-- What is being asked --
Exactly as written, print every line of the listing below and omit its pictures.

-- The data --

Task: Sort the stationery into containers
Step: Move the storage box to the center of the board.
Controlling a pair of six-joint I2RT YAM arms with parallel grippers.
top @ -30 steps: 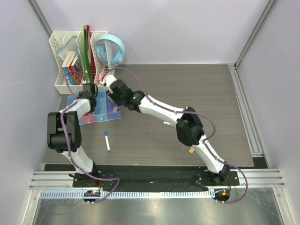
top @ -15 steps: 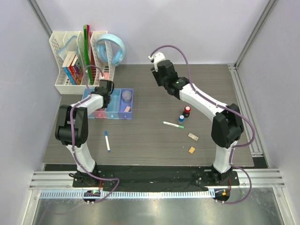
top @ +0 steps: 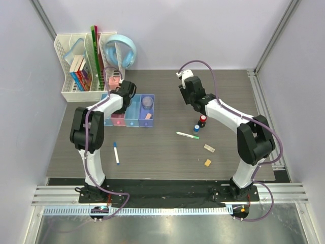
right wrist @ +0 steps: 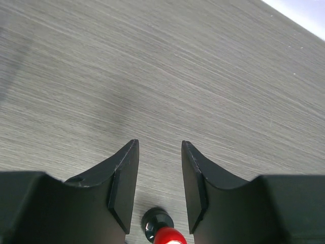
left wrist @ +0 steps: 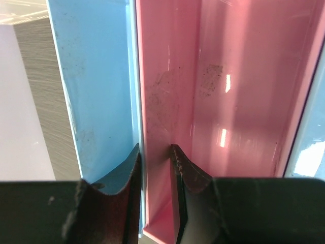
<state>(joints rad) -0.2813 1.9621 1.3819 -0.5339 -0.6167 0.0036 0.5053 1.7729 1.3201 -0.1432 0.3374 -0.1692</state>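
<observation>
Grey bench carries bins at ten o'clock. The left gripper clamps their blue-pink divider, likely steadying them. The right gripper hangs unclenched, empty, at one o'clock. Marker at eight, pen and erasers at four, lie unsorted.

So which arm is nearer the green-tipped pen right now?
Right. Its open jaws hang behind the pen, beyond the two small bottles; the left jaws grip the bins across the table.

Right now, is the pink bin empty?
Empty where visible: the pink bin shows only bare scuffed plastic; the left jaws hide one end.
</observation>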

-- Reply --
Task: Sort the stationery into containers
Step: Move the storage box to the center of the board.
Controlling a pair of six-joint I2RT YAM arms with parallel grippers.
top @ -30 steps: 
top @ -15 steps: 
top @ +0 steps: 
right wrist @ +0 steps: 
left wrist @ +0 steps: 
<state>(joints rad) -0.2813 1.9621 1.3819 -0.5339 -0.6167 0.0036 0.5053 1.7729 1.3201 -0.1432 0.3374 -0.1692</state>
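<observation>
Grey bench carries bins at ten o'clock. The left gripper clamps their blue-pink divider, likely steadying them. The right gripper hangs unclenched, empty, at one o'clock. Marker at eight, pen and erasers at four, lie unsorted.

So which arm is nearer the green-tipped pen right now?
Right. Its open jaws hang behind the pen, beyond the two small bottles; the left jaws grip the bins across the table.

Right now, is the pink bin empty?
Empty where visible: the pink bin shows only bare scuffed plastic; the left jaws hide one end.
</observation>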

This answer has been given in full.